The money is in addition to the more than $11.1 million in back salary Ollie has already been paid after an arbitrator ruled in January that he was improperly fired under the school’s agreement with its professor’s union.

“I am grateful that we were able to reach agreement,” Ollie said in a statement Thursday. “My time at UConn as a student-athlete and coach is something I will always cherish. I am pleased that this matter is now fully and finally resolved.”

Ollie, a former UConn point guard who guided the Huskies to a 127-79 record and the 2014 national championship in six seasons as head coach, was let go after two losing seasons.
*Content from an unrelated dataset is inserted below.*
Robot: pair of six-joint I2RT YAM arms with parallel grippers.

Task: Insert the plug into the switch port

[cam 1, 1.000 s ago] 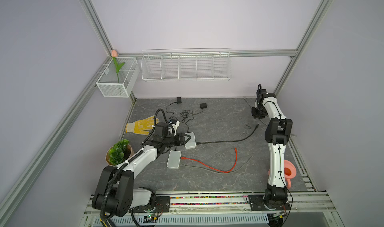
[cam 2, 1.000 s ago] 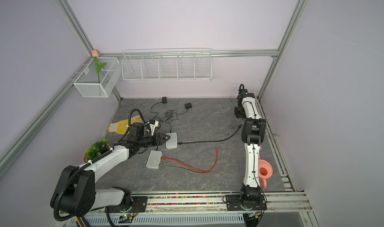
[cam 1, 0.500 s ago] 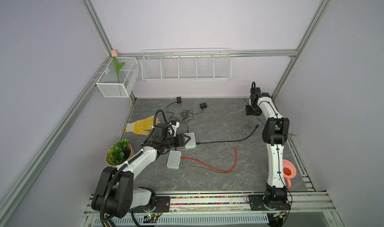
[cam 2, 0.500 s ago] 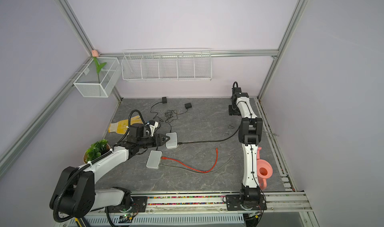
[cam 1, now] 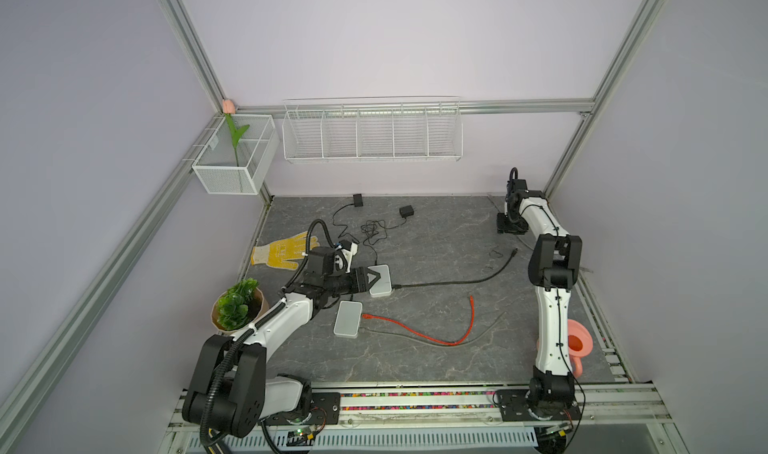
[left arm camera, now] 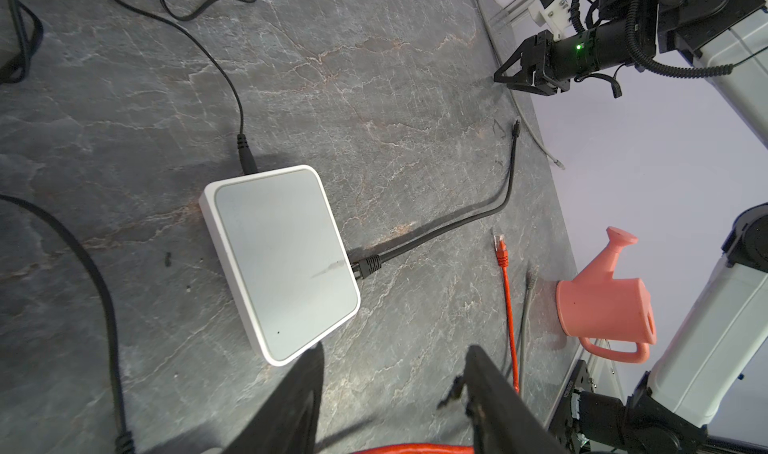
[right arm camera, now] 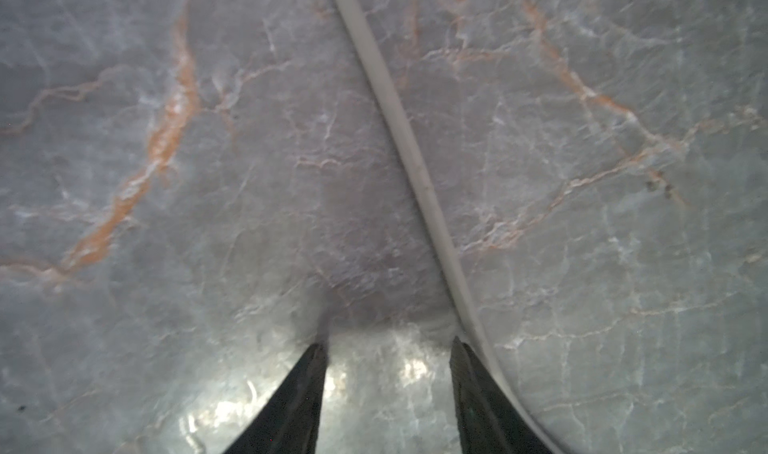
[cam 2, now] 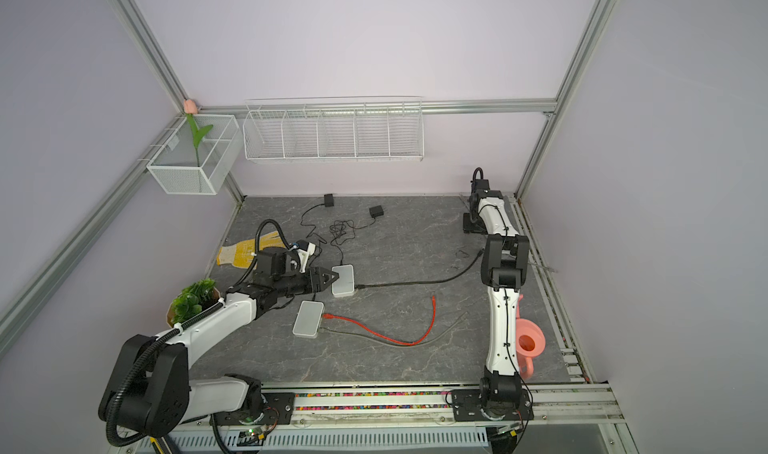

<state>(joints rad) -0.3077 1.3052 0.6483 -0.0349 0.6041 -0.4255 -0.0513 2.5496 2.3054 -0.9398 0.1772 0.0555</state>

UConn also stopped paying him under his contract, citing numerous NCAA violations in terminating the deal.

In 2019, the NCAA placed UConn on probation for two years and Ollie was sanctioned individually for violations, which the NCAA found occurred between 2013 and 2018. Ollie’s attorneys, Jacques Parenteau and William Madsen, accused UConn of making false claims to the NCAA for the purpose of firing Ollie “with cause.”

The school had argued that Ollie’s transgressions were serious and that his individual contract superseded those union protections.

Ollie’s lawyers had argued that white coaches, including Hall-of-Famers Jim Calhoun and women’s coach Geno Auriemma, had also committed NCAA violations, without being fired, and indicated they were planning to file a federal civil rights lawsuit.

The school and Ollie said in a joint statement Thursday they were settling “to avoid further costly and protracted litigation.”

Both sides declined to comment further.

Ollie, who faced three years of restrictions from the NCAA on becoming a college basketball coach again, is currently coaching for Overtime Elite, a league that prepares top prospects who are not attending college for the pros.